«Non quia timemus non audemus, sed quia non audemus, timemus»
-(Sénèque)
«Ce n'est pas parce que nous avons peur que nous n'osons pas; c'est parce que nous n'osons pas que nous avons peur».

La responsabilité du gouvernement du Québec à l’endroit des anglophones se limite à l’éducation et aux services de santé dans leur langue

Effritement des communautés anglophones au Québec : la défense du français doit primer, dit Lisée

Même s’il est « sensible » à la protection des minorités anglophones, le Parti québécois croit qu’il faut avant tout s’inquiéter du sort de la langue française au Québec.

« Il y a un danger qui est beaucoup plus grand pour la majorité francophone [que pour la minorité anglophone québécoise] », a indiqué le chef péquiste Jean-François Lisée, en point de presse, mardi.

L’Agence QMI révélait lundi que le gouvernement Couillard était « inquiet » de voir certaines communautés anglophones à l’extérieur de Montréal être assimilées par la majorité francophone. Le ministre de la Francophonie canadienne, Jean-Marc Fournier, avait fait part de cette crainte dans une lettre destinée à la ministre du Patrimoine canadien, Mélanie Joly.

« On était 82 %. Maintenant, on est passés à 79 %. Dans la région de Montréal, on sera bientôt minoritaires. Même les francophones, langue d’usage, seront minoritaires, et je pense qu’il faut se préoccuper de ça », a ajouté M. Lisée.

Chez Québec solidaire, on ne semble pas s’inquiéter de la situation actuelle des minorités anglophones, qui jouissent déjà d’une grande protection, selon eux.

« Je pense qu’il faut remettre les choses en perspective, a indiqué le porte-parole de QS, Gabriel Nadeau-Dubois.

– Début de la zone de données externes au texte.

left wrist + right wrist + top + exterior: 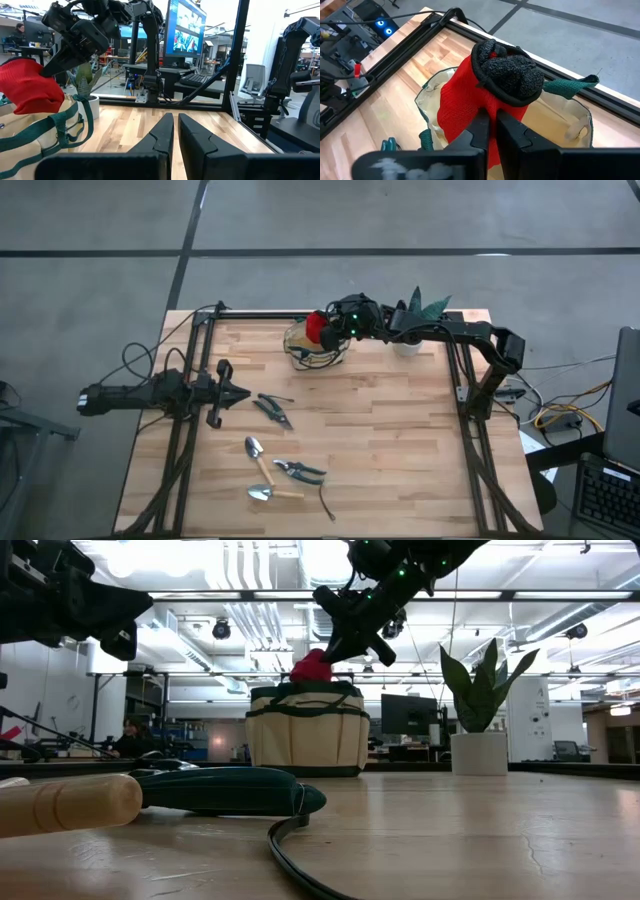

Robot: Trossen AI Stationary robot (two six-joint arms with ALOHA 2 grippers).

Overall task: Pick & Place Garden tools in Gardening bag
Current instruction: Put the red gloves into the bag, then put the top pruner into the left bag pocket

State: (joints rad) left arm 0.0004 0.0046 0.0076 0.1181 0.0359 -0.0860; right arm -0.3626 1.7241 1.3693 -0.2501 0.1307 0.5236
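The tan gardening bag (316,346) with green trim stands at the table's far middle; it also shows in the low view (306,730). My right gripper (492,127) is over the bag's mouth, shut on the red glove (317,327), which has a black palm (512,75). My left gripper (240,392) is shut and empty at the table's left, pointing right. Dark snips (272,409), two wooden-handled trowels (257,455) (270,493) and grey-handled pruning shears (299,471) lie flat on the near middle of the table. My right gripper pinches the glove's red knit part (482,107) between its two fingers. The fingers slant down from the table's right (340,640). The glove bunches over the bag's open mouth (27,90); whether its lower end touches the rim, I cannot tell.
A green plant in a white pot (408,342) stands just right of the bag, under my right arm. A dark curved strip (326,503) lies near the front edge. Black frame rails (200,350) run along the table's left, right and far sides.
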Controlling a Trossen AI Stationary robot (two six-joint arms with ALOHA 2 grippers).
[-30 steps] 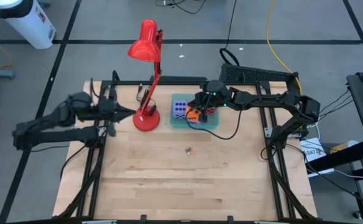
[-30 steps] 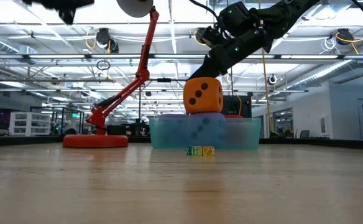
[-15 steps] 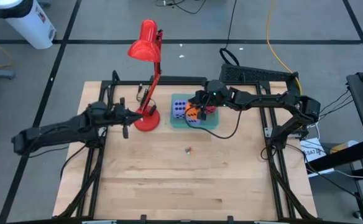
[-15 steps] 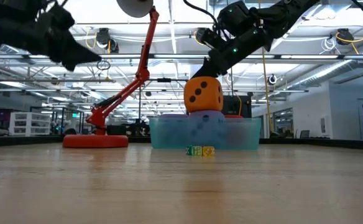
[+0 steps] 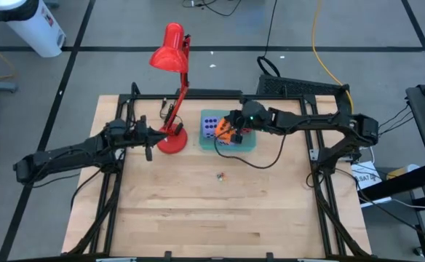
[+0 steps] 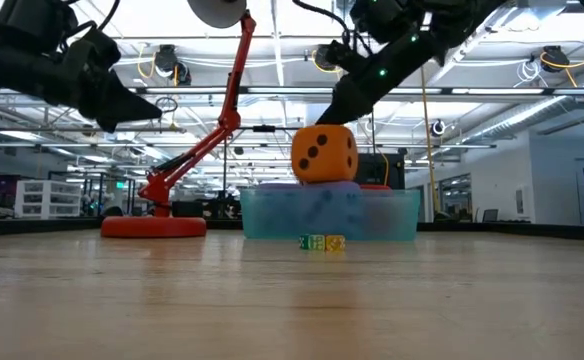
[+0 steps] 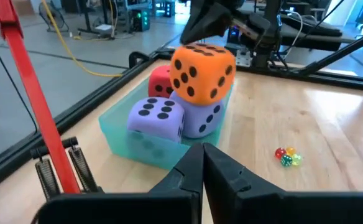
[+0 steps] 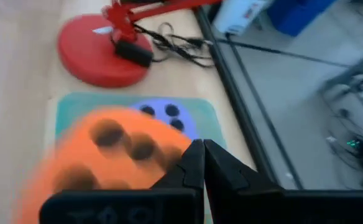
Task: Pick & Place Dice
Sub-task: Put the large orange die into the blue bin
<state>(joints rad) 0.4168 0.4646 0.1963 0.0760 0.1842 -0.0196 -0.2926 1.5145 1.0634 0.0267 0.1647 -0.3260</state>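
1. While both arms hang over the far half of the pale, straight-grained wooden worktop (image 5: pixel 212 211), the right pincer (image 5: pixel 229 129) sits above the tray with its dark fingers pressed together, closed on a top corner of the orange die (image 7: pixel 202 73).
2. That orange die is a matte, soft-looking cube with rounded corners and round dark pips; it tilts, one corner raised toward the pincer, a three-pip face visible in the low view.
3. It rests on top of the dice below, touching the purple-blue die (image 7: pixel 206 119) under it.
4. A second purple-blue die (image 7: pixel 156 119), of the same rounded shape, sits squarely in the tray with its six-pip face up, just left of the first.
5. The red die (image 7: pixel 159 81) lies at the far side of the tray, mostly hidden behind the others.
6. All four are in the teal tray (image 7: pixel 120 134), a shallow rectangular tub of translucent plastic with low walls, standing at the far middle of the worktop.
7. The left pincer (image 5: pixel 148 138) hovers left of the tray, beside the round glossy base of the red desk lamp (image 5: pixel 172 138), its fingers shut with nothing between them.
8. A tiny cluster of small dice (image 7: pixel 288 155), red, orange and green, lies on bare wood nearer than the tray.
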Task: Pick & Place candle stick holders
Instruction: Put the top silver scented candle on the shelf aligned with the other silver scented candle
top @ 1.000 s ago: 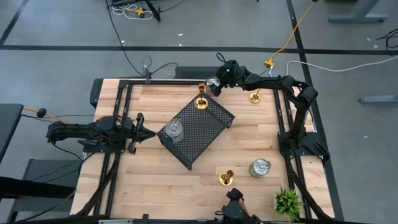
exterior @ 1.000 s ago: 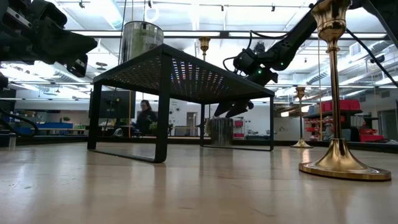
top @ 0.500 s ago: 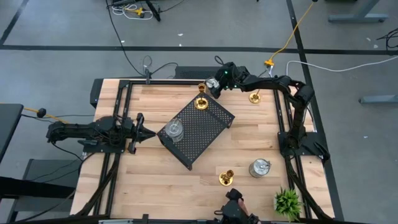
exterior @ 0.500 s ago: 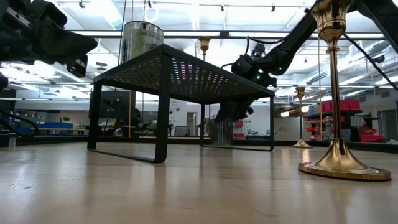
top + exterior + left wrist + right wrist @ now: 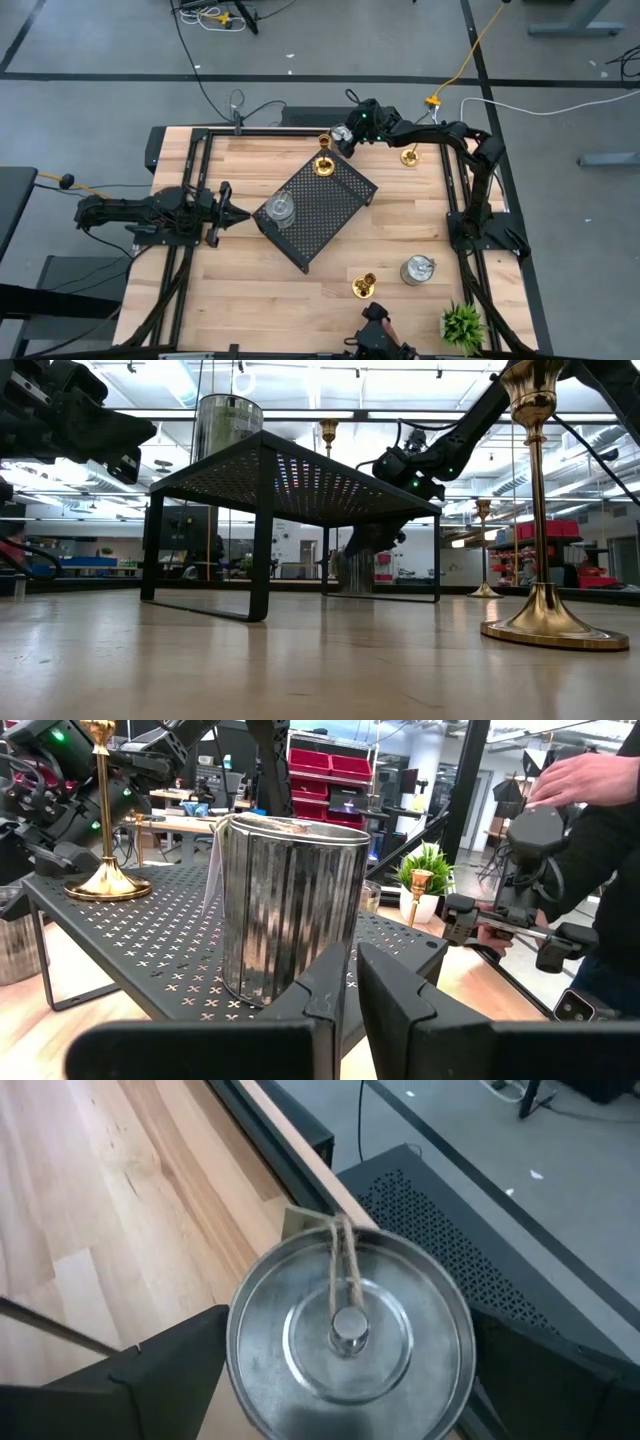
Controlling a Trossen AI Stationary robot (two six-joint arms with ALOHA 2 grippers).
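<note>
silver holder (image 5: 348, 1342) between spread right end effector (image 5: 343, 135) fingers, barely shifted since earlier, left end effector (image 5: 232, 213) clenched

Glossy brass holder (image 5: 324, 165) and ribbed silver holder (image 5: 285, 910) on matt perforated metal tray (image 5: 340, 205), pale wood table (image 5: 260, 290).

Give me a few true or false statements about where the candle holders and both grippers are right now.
1. A silver holder stands on the black tray. True.
2. The left gripper grips a gold holder. False: it is shut, holding nothing.
3. The right gripper is open around a silver holder. True.
4. The plant sits on the tray. False: it sits at the table's corner.
5. A gold holder stands on the tray. True.
</note>
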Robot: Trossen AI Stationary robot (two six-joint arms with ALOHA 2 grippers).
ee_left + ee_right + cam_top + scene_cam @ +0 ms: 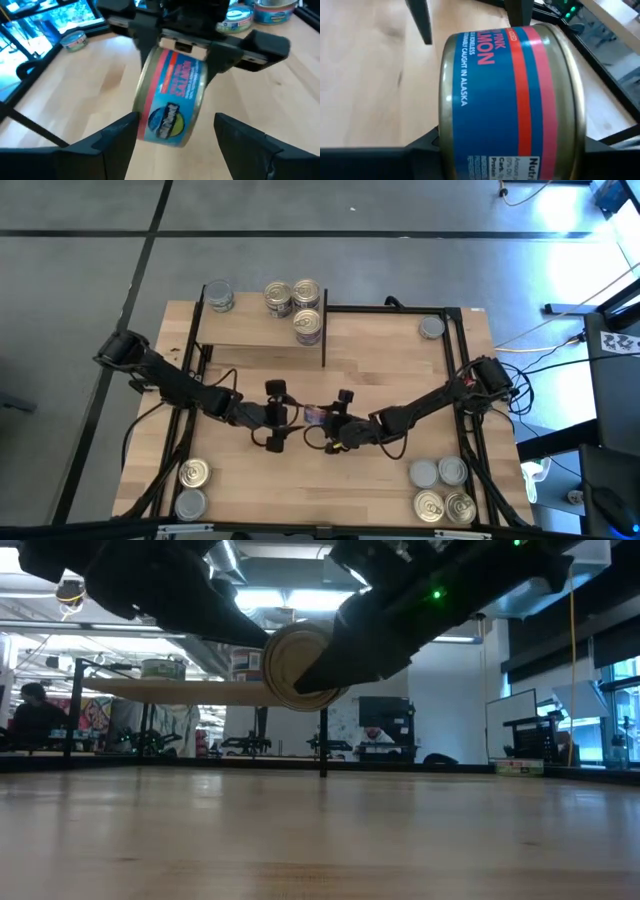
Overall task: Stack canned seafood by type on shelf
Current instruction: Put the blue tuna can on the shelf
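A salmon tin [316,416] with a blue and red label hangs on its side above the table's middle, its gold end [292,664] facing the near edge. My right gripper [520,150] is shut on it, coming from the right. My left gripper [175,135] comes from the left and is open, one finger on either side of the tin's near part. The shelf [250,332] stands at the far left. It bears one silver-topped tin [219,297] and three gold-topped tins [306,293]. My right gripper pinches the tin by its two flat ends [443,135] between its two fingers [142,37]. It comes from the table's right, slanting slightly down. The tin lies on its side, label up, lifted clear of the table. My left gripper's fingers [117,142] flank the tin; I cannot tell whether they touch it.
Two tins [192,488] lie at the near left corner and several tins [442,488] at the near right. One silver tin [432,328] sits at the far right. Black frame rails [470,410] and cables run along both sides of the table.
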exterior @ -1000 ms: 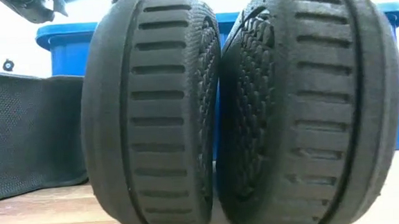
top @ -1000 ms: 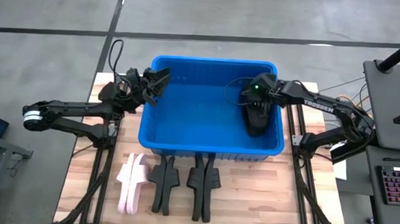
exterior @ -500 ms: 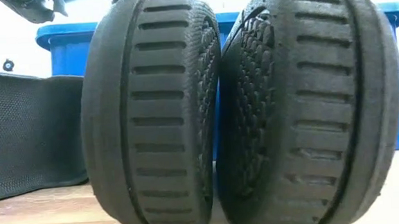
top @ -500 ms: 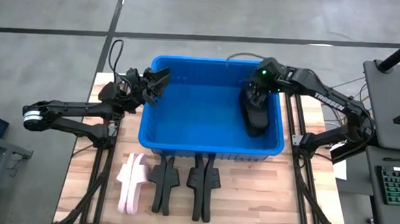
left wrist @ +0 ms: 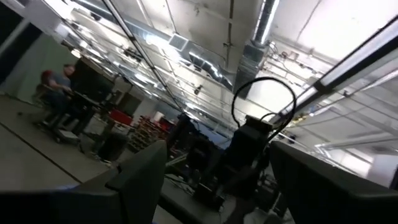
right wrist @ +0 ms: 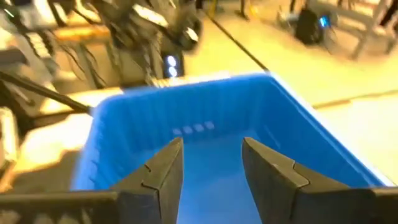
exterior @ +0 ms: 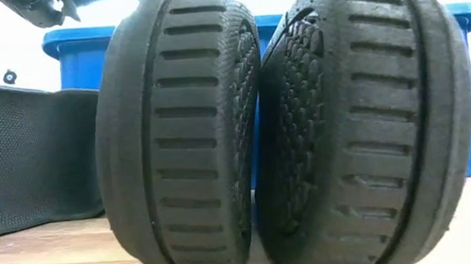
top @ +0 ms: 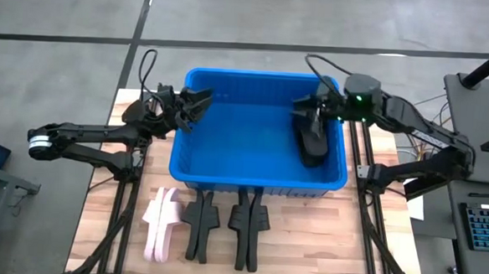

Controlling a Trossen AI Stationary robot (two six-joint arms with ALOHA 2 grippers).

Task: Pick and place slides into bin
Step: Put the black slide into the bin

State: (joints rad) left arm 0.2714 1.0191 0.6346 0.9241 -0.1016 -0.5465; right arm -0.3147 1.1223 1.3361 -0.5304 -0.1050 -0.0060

On est déjà, à travers le monde, un des endroits qui protège le mieux ses minorités linguistiques, en tout premier chef, la minorité anglophone. Donc, je pense qu’il faut rappeler ça dans ce débat-là. »

Mieux cibler

Pour le ministre Fournier, les efforts de Québec et d’Ottawa doivent être mieux arrimés avec les enjeux que vivent les communautés anglophones dans leur quotidien.

« Il y a de la place pour faire mieux. Je ne suis pas convaincu qu’on avait une orientation qui ciblait une problématique précise [...] Là, la problématique est nommée, et elle semble être statistiquement assez supportée », a-t-il expliqué lors d’une mêlée de presse, mardi.

« De tout temps, des sommes ont été transférées pour les communautés d’expression anglaise. Est-ce qu’elles sont investies aux meilleurs endroits possible ? Pour répondre à la question, il faut tenter d’identifier les problématiques [...] », a-t-il ajouté.